— INFORMATION SHOWN —

--*--

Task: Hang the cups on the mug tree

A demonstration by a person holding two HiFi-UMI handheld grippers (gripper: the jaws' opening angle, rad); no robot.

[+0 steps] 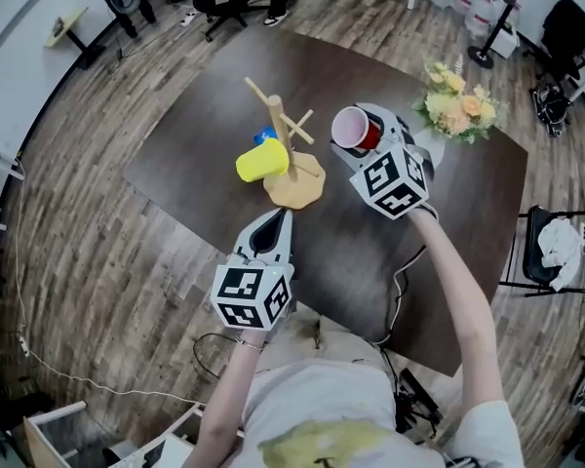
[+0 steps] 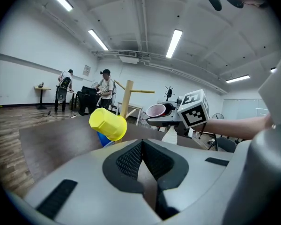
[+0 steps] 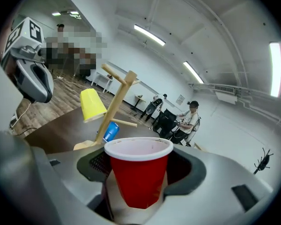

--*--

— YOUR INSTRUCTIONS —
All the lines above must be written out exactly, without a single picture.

— TASK RESPONSE —
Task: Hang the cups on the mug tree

A demonstration by a person holding two HiFi-UMI handheld grippers (gripper: the jaws' opening angle, rad); no robot.

[+0 steps] 
[+0 steps] 
[+0 steps] 

Nothing further is required for this exercise.